Dr. Jeri Kim, assistant professor in the Department of Genitourinary Medical Oncology at The University of Texas M. D. Anderson Cancer Center, completed the first phase II trial using this model to study selenium and vitamin E, recruiting 48 patients in 18 months. (See "A conversation with….") The trial used the same regimen currently being used in the Selenium and Vitamin E Cancer Prevention Trial (SELECT) to see if researchers could identify potential surrogate end point biomarkers in that large study. The analysis is still ongoing.
Dr.

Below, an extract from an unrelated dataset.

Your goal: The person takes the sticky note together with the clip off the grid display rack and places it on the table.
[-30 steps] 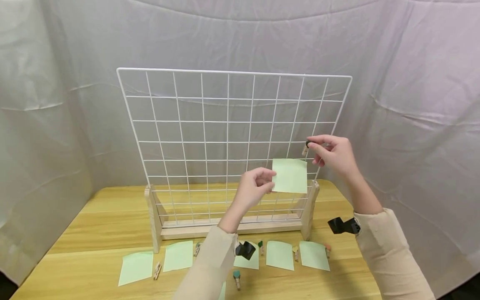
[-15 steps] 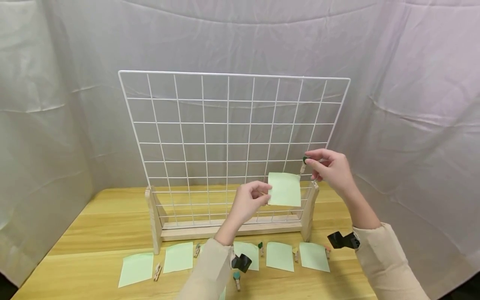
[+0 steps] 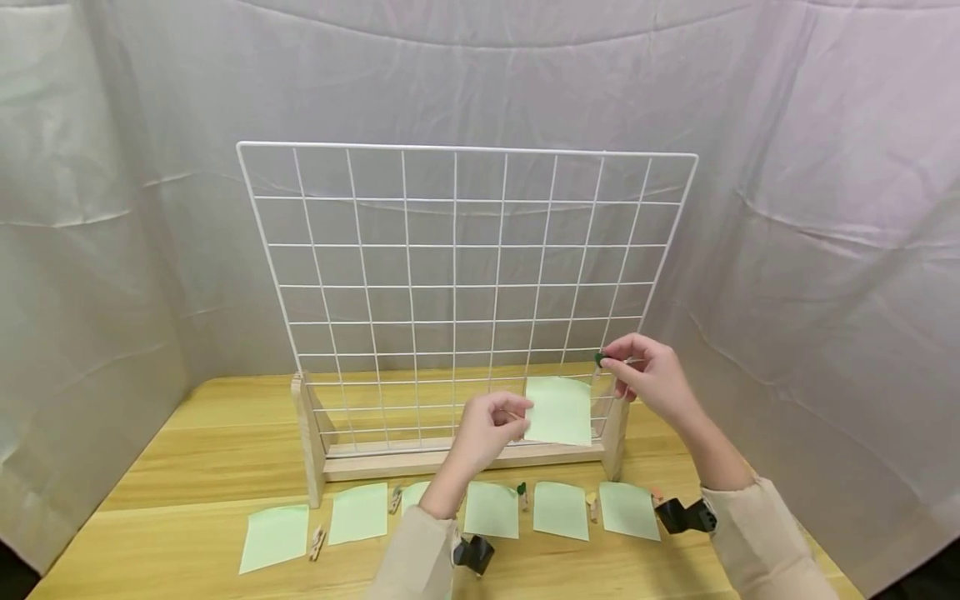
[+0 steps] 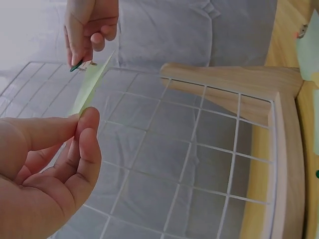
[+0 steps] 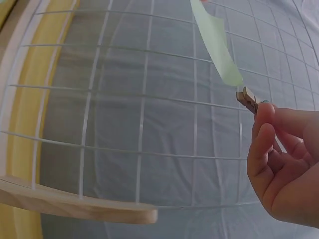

Lieberman noted that the preprostatectomy clinical model provides a way to evaluate both the structure/ anatomy of the epithelial compartments (i.e., normal, precancer, and cancer) and the biology/function (specifically, the interface between the epithelium and stroma), which in turn allows investigators to assess the cellular, molecular, and biochemical effects of the experimental agent.
"Furthermore, effects on biomarker modulation can be correlated with changes in histology, proliferation, apoptosis, angiogenesis, and specific molecular targets related to the presumptive mechanism of action(s) of the agent," Dr. Lieberman added.
Evaluating agents for prostate cancer prevention is a major DCP research focus. For instance, the SELECT study has been enrolling a record number of participants to determine if these two dietary supplements can protect against the clinical diagnosis of prostate cancer and the phase III Prostate Cancer Prevention Trial (PCPT) has shown that finasteride can reduce the chances of getting prostate cancer by nearly 25 percent.